What this task involves
Filter the data below, keeping only lines that contain "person".

(Exercise materials Opens)

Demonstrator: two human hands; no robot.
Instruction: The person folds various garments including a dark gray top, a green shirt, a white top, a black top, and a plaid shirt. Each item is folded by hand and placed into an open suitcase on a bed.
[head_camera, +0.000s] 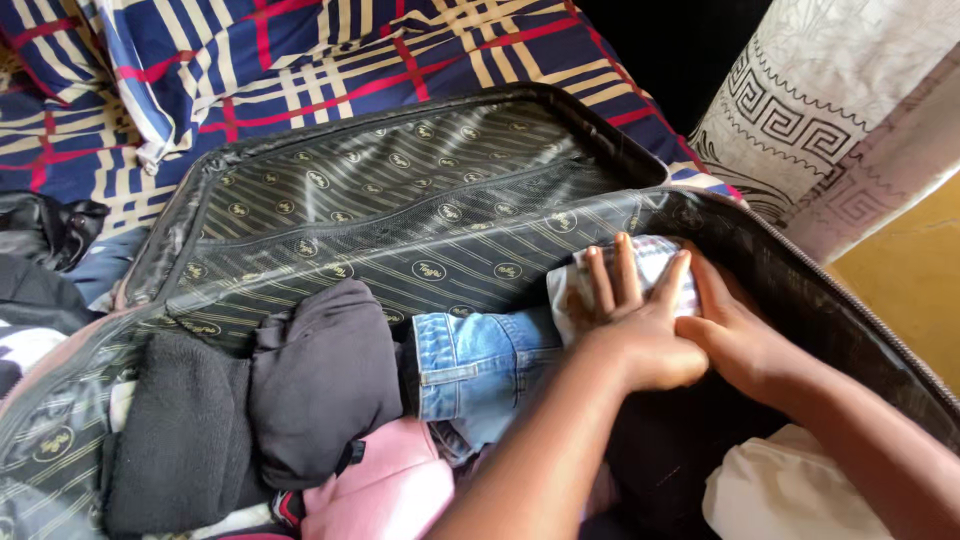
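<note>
Pressing our left hand (640, 335), fingers spread flat, and right hand (735, 330) on the white folded cloth (660, 262), we might rumple it against the black suitcase's wall (800, 290).

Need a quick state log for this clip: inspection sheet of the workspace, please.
Surface: open black suitcase with dark striped lining, lying on a blue, red and cream checked bedcover.
Job's things: pale folded cloth in the suitcase's far right corner, under both hands.
Clutter: blue denim garment, dark grey folded garment, black knit garment, pink garment, white fabric.
Grippers: left hand flat on the pale cloth, fingers spread; right hand beside it, touching it.
Cables: nothing seen.
Surroundings: white patterned curtain at right, yellow floor below it.
</note>
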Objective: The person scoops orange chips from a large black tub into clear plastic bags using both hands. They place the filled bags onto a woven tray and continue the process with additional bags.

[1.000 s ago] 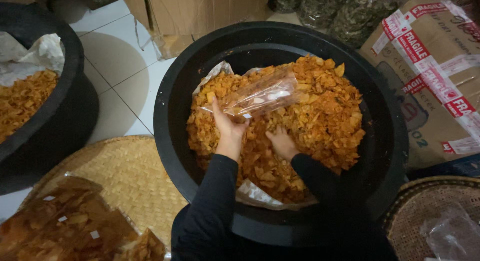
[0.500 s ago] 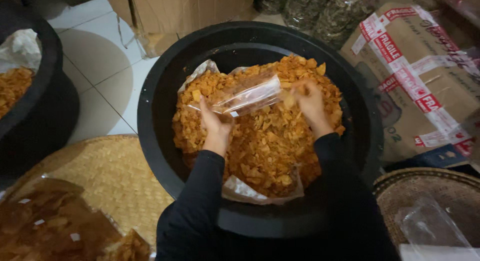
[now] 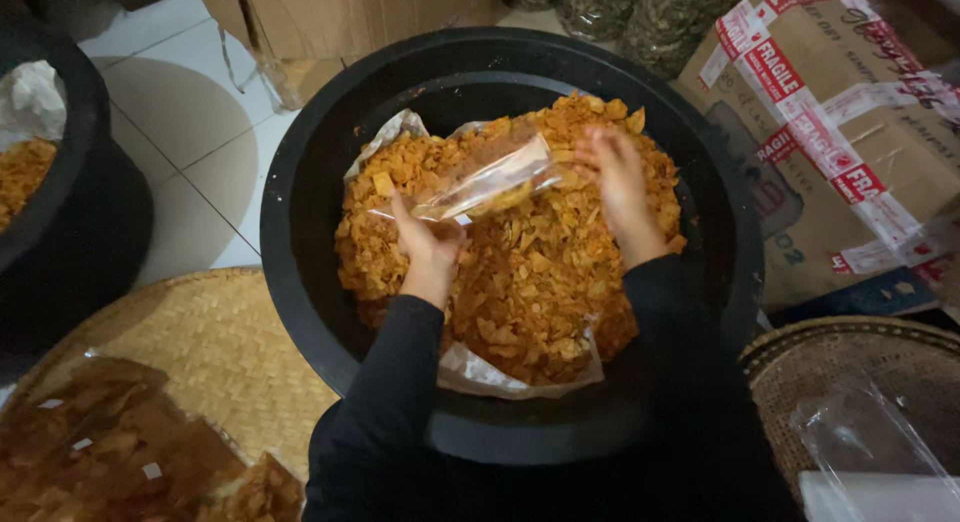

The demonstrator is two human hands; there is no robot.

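A clear bag (image 3: 487, 177) is held by its lower end in the left hand (image 3: 428, 244), fingers closed around the plastic, its mouth turned toward the right and tilted over the chips (image 3: 540, 272) heaped in the black tub (image 3: 300, 252). The right hand (image 3: 615, 177) is raised at the bag's mouth, fingers loosely curled and blurred; whether chips are pinched in them cannot be told. A second ago that hand was buried in the heap near the body; half a second ago it was already brought up to the opening, and it has barely shifted since, so a handful seems to be going in. A few chips are now seen inside the bag, which stays mostly empty. Filled bags (image 3: 110, 442) lie on a woven tray (image 3: 230, 342) to the left, and a taped carton (image 3: 850, 132) stands to the right.
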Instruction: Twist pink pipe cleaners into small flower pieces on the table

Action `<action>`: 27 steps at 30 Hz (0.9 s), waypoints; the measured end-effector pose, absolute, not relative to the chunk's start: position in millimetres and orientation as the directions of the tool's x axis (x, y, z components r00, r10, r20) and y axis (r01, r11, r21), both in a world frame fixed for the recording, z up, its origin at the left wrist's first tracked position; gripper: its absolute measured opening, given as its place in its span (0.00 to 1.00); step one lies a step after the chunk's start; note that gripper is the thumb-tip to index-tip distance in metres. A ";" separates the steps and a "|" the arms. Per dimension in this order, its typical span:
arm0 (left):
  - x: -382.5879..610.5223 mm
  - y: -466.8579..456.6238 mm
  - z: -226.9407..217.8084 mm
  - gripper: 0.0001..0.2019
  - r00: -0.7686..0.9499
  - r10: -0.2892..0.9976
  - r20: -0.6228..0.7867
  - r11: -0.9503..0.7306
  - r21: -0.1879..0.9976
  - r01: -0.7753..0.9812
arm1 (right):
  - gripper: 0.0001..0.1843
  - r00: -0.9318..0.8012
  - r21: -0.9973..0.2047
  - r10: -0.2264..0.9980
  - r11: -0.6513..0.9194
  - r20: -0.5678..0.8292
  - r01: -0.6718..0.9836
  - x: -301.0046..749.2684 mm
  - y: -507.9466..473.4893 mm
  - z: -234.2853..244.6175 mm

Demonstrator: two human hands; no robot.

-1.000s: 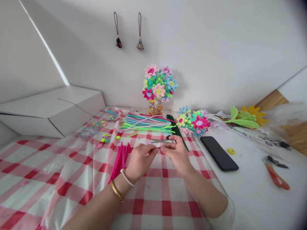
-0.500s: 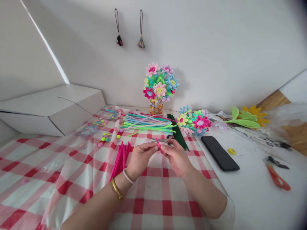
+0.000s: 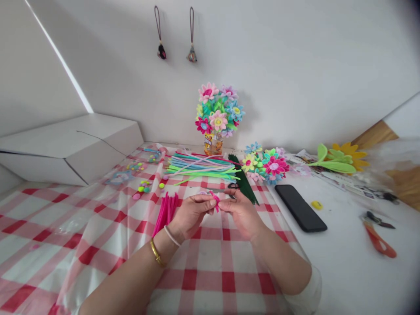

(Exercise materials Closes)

Your solution
Instruction: The person folds various garments including a dark gray top, a green shirt, a white top, a black top, and a plaid shirt. Each item is folded by hand and placed into an open suitcase on a bed.
Objective: The person scoops orange chips from a large black tub into clear plastic bags using both hands. They place the filled bags onto a woven tray and continue the process with additional bags.

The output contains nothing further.